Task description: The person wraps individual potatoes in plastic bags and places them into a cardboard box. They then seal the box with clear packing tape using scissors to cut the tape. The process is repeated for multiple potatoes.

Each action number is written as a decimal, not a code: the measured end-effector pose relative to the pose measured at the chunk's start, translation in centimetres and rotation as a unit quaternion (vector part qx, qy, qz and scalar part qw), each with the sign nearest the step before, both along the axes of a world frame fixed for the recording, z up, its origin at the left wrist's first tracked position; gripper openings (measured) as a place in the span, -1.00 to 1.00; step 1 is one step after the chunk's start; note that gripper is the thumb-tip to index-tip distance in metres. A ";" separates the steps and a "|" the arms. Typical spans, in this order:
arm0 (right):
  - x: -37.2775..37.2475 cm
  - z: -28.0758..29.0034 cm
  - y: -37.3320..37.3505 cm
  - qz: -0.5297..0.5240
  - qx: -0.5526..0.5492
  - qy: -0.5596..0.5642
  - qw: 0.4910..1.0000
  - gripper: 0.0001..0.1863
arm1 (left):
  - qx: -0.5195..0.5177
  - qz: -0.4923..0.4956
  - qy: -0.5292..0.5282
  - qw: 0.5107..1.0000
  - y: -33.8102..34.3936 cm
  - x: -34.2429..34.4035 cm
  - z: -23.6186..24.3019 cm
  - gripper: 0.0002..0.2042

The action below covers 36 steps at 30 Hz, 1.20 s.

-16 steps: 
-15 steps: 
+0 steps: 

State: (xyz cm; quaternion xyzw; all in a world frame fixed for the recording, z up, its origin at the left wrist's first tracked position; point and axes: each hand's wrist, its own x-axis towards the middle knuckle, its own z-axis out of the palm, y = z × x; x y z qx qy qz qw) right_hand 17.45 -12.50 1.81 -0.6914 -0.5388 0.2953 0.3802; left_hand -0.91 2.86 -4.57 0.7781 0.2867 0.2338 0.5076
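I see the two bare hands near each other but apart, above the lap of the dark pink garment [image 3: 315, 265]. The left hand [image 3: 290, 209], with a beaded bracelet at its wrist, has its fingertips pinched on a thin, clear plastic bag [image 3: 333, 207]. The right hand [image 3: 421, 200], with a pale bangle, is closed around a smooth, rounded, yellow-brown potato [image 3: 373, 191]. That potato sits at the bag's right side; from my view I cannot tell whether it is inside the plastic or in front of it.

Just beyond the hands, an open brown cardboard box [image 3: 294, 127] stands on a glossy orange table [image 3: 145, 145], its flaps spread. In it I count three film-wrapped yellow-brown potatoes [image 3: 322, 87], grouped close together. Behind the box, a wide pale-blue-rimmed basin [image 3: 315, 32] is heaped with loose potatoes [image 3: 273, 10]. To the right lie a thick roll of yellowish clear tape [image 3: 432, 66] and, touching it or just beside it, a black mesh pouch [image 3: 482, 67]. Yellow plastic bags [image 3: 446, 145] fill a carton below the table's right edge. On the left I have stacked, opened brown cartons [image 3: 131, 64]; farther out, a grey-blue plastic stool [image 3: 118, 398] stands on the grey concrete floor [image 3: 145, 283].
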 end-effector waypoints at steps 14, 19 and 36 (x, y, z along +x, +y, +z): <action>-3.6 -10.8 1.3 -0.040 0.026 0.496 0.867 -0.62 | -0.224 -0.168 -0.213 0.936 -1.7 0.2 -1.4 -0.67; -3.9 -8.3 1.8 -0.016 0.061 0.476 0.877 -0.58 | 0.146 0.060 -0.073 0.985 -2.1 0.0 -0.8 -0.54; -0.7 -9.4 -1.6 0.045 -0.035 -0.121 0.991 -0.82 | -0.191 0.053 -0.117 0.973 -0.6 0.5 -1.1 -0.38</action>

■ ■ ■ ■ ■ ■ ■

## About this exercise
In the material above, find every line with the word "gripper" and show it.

## Answer below
Each action number is written as a decimal, not a code: the measured end-effector pose relative to the pose measured at the chunk's start, translation in centimetres and rotation as a unit quaternion (vector part qx, qy, qz and scalar part qw), each with the sign nearest the step before, both along the axes of a world frame fixed for the recording, z up, its origin at the left wrist's first tracked position; gripper openings (measured) as a place in the span, -1.00 to 1.00; step 1 is one step after the chunk's start; note that gripper is the thumb-tip to index-tip distance in metres. A ";" separates the steps and a "|" the arms. Typical spans, in this order:
  - gripper: 0.0001..0.1863
  - gripper: 0.0002..0.2042

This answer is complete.